Flanagan Sarah E, Patch Ann-Marie, Ellard Sian
Institute of Biomedical and Clinical Science, Peninsula Medical School, University of Exeter, Exeter, United Kingdom.
Genet Test Mol Biomarkers. 2010 Aug;14(4):533-7. doi: 10.1089/gtmb.2010.0036.
The interpretation of novel missense variants is a challenge with increasing numbers of such variants being identified and a responsibility to report the findings in the context of all available scientific evidence.
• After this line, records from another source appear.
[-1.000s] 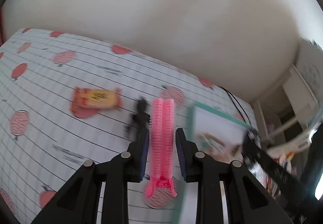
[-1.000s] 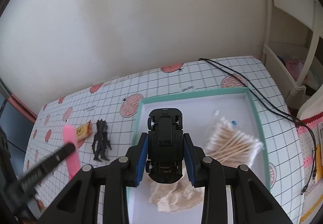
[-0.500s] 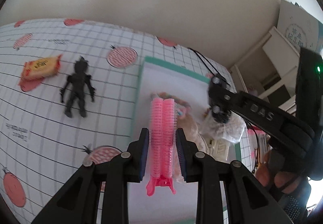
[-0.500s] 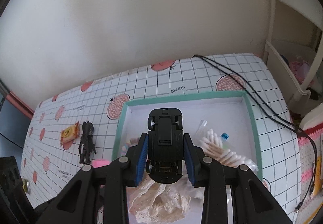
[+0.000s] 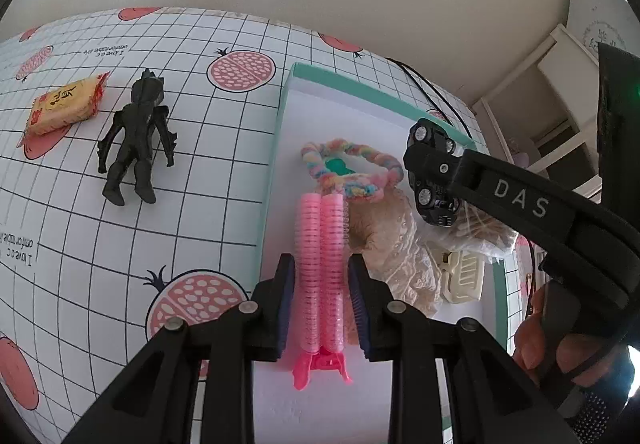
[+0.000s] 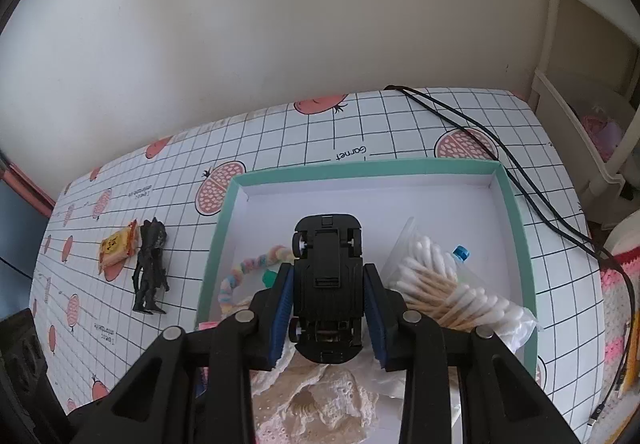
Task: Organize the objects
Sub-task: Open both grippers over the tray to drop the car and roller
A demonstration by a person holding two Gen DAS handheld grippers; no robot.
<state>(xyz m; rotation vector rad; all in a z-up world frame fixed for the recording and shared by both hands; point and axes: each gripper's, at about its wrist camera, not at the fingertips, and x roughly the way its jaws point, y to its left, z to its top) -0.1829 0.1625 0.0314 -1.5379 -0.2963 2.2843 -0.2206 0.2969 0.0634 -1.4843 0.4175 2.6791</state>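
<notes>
Both handheld tools are matte black plastic. The left gripper (image 5: pixel 320 304) has two angular fingers with triangular cut-outs, each carrying silver round screw heads, and dark blue ribbed pads (image 5: pixel 285 304) on the inner faces. The right gripper (image 6: pixel 329 314) is built the same: black arms, silver screws, brighter blue ribbed pads (image 6: pixel 282 314). Seen from the left gripper's camera, the right tool's arm bears white raised letters "DAS", and behind it a green light glows on its black body. The hand (image 5: pixel 556 348) gripping its handle has a thin black strap across it.
</notes>
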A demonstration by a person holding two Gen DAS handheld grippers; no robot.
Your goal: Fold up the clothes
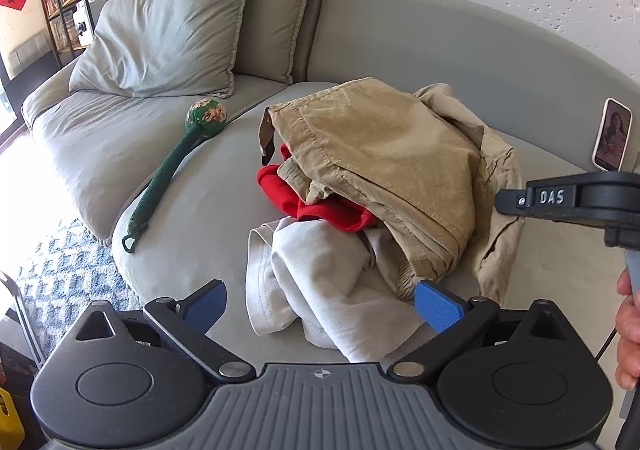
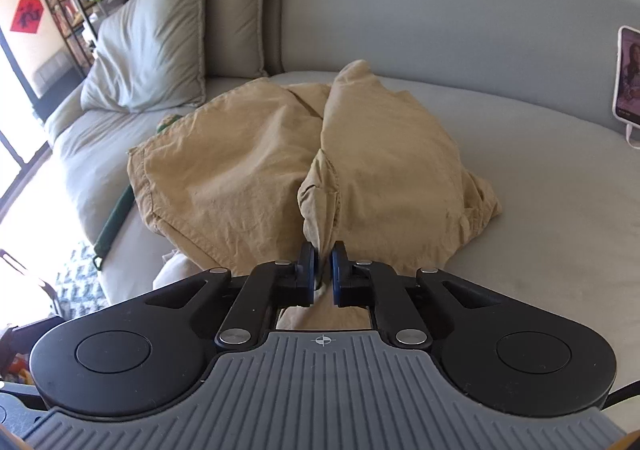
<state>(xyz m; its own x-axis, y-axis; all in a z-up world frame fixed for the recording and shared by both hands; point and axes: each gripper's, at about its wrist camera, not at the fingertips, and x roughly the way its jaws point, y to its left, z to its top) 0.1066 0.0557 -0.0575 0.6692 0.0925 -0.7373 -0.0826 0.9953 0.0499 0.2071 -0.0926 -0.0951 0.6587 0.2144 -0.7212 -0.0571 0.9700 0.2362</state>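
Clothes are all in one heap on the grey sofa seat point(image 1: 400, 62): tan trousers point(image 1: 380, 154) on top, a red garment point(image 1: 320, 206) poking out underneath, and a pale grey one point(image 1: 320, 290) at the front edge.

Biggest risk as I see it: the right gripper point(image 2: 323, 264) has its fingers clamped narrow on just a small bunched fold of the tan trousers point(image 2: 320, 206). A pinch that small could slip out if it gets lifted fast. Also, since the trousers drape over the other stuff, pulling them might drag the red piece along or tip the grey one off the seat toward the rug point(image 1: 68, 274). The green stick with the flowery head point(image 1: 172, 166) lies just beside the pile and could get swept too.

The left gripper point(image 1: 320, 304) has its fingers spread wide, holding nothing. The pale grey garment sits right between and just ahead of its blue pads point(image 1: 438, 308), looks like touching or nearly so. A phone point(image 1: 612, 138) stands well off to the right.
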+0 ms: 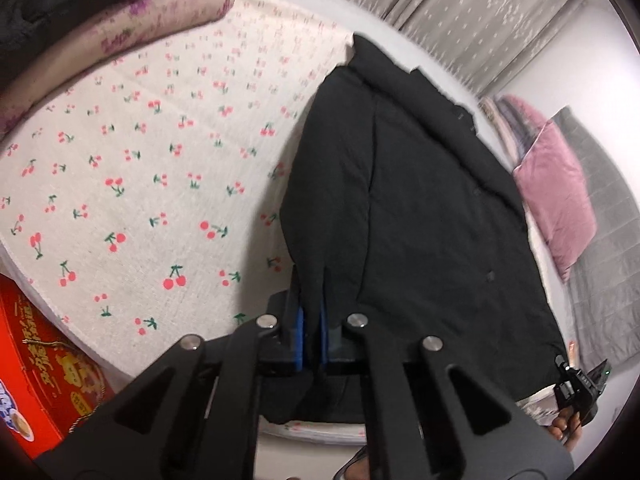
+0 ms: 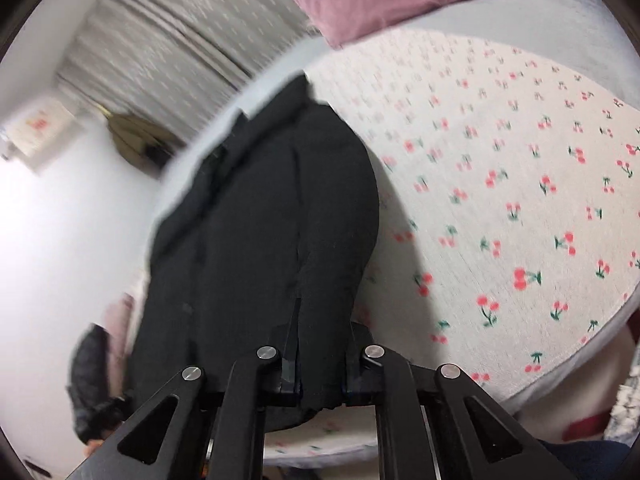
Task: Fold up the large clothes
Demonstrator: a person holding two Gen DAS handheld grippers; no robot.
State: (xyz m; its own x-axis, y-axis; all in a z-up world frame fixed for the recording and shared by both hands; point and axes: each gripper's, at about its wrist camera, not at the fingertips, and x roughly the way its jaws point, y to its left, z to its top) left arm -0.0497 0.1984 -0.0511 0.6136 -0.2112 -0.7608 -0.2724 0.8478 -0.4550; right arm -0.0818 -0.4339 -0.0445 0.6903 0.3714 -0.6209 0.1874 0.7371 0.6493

Various in silico bioinformatic tools have been developed that predict the likely pathogenicity of missense variants; however, their utility within the diagnostic setting requires further investigation.
The aim of our study was to test the predictive value of two of these tools, sorting intolerant from tolerant (SIFT) and polymorphism phenotyping (PolyPhen), in a set of 141 missense variants (131 pathogenic, 8 benign) identified in the ABCC8, GCK, and KCNJ11 genes.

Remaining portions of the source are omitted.